* YOUR INSTRUCTIONS: Repeat the data in full. No line may differ from the original.

__________

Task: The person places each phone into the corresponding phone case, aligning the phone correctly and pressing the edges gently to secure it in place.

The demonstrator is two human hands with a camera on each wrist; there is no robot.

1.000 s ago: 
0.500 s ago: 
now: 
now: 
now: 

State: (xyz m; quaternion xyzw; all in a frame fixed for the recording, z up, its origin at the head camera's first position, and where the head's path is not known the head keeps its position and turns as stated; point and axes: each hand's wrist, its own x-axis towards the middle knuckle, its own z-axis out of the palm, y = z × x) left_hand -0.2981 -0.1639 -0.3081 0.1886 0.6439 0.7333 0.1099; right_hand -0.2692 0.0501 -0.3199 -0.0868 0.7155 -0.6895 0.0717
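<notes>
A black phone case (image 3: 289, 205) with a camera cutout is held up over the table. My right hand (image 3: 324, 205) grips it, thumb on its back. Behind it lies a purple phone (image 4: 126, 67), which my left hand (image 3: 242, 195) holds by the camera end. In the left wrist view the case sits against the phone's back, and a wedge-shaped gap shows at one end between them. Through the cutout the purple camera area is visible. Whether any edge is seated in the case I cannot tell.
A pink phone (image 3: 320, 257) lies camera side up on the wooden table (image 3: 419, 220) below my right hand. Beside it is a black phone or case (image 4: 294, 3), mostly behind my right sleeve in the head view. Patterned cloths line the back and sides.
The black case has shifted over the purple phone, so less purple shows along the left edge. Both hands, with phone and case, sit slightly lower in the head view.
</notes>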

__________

* RESPONSE BOX:
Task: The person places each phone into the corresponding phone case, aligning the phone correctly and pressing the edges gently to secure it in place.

The demonstrator is two human hands with a camera on each wrist; there is no robot.

1.000 s ago: 
0.500 s ago: 
now: 
now: 
now: 

State: (xyz m; quaternion xyzw; all in a frame fixed for the recording, z up, its origin at the head camera's first position, and where the head's path is not known the head keeps its position and turns as stated; point and axes: each hand's wrist, its own x-axis towards the middle knuckle, its own z-axis out of the palm, y = z × x) left_hand -0.2981 -0.1639 -0.3081 0.1886 0.6439 0.7333 0.1099; right_hand -0.2692 0.0501 -0.3199 -0.0868 0.7155 -0.6895 0.0717
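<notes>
A black phone case (image 3: 289, 205) with a camera cutout is held up over the table. My right hand (image 3: 324, 205) grips it, thumb on its back. Behind it lies a purple phone (image 4: 126, 67), which my left hand (image 3: 242, 195) holds by the camera end. In the left wrist view the case sits against the phone's back, and a wedge-shaped gap shows at one end between them. Through the cutout the purple camera area is visible. Whether any edge is seated in the case I cannot tell.
A pink phone (image 3: 320, 257) lies camera side up on the wooden table (image 3: 419, 220) below my right hand. Beside it is a black phone or case (image 4: 294, 3), mostly behind my right sleeve in the head view. Patterned cloths line the back and sides.
The black case has shifted over the purple phone, so less purple shows along the left edge. Both hands, with phone and case, sit slightly lower in the head view.
</notes>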

This finishes the response to the exercise.